I am of opinion that whatever accidents are described in the evl-deuce as having happened to the James Martin happened by the fault of her master and crew; especially that the collision, if it occurred at all, was by their fault; and that the dismasting of the vessel was either through their act, or through their negligence or incompetency in not properly staying the masts previously to their falling. I am of opinion that the vessel was abandoned unnecessarily — was in fact deserted — by her master and crew, under circumstances in which their duty as seamen demanded that they should have stood by her; at least, to the extent of prevailing upon Capt. Hallett to do, under their supervision, what Capt. Howe did on the next day after they had deserted her. I am of opinion that, on being brought by the Hopkins into the port of Norfolk, the master and mate of the schooner ought to have taken effective steps for bringing their vessel into port, and should have hired a powerful wrecking tug, and gone themselves out to the place of anchorage, and themselves brought their vessel and her cargo into port, and saved salvage. I am of opinion that, having failed to do this at Norfolk, they should have done it in Baltimore. I am of opinion that, by omitting this natural and obvious duty, they themselves furnished strong evidence to sustain the suspicion that their desertion of the ship was premeditated and criminal. I am of opinion that the James Martin, in consequence of this bad seamanship of master and crew, is liable for the amounts paid for salvage and as damages to the cargo by the libelants.

As to the question of the freight: This was a clear case of an abandonment at sea of the vessel and cargo by the master and crew, without intention to retake possession. Where this is done, and where the owners of the cargo have done no wrongful act themselves, it is settled law that the ship owners can maintain no claim to the freight. The contract of affreightment, indeed, is not at an end, because it exists to form the foundation of a suit for damages to the cargo, by its owners, as in the case at bár.

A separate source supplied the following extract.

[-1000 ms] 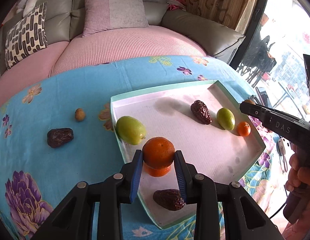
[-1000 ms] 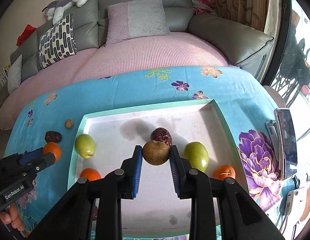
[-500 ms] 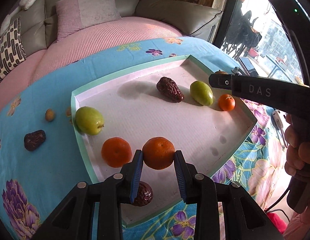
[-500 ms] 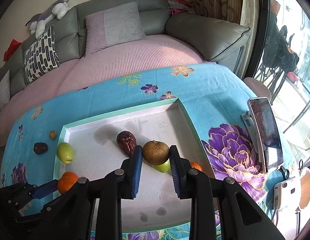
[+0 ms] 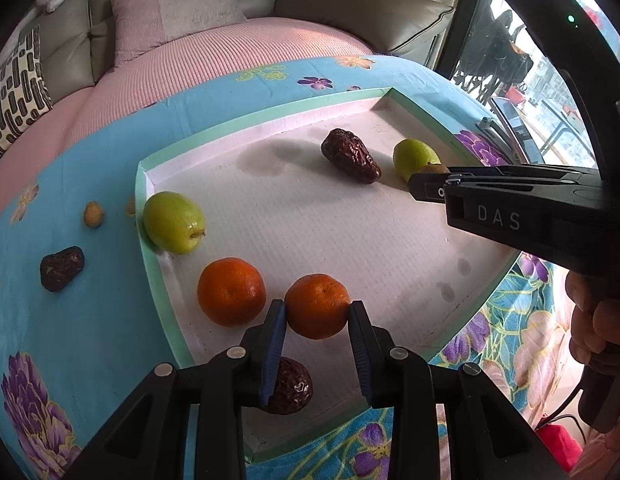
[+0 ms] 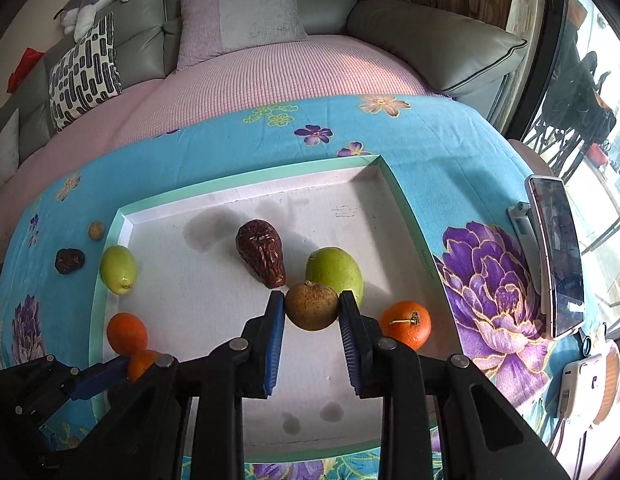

The damages that will be awarded in this cause, from the negligence of the master and crew, will be $1,800 for salvage paid, $2,007 for damages to the cargo, and costs of this suit. The libel is in rem only, and the vessel brought, on a sale under a consent decree, only about $1,500. Now, if the proceeds of this sale had been sufficient to cover this whole claim for salvage and damages, together with costs, I might be bound to listen to argument on behalf of the owners for the freight. But the large. excess of the amounts claimed by libelants over and above the proceeds of sale, and .the large deficiency, for which the libelants have no recourse here whatever, preclude such an inquiry in this proceeding. I will sign a decree denying the respondents’ claim for the freight, and awarding to the libelants the amounts above indicated, to be paid, as far as may be, out of the proceeds of the sale of the ship.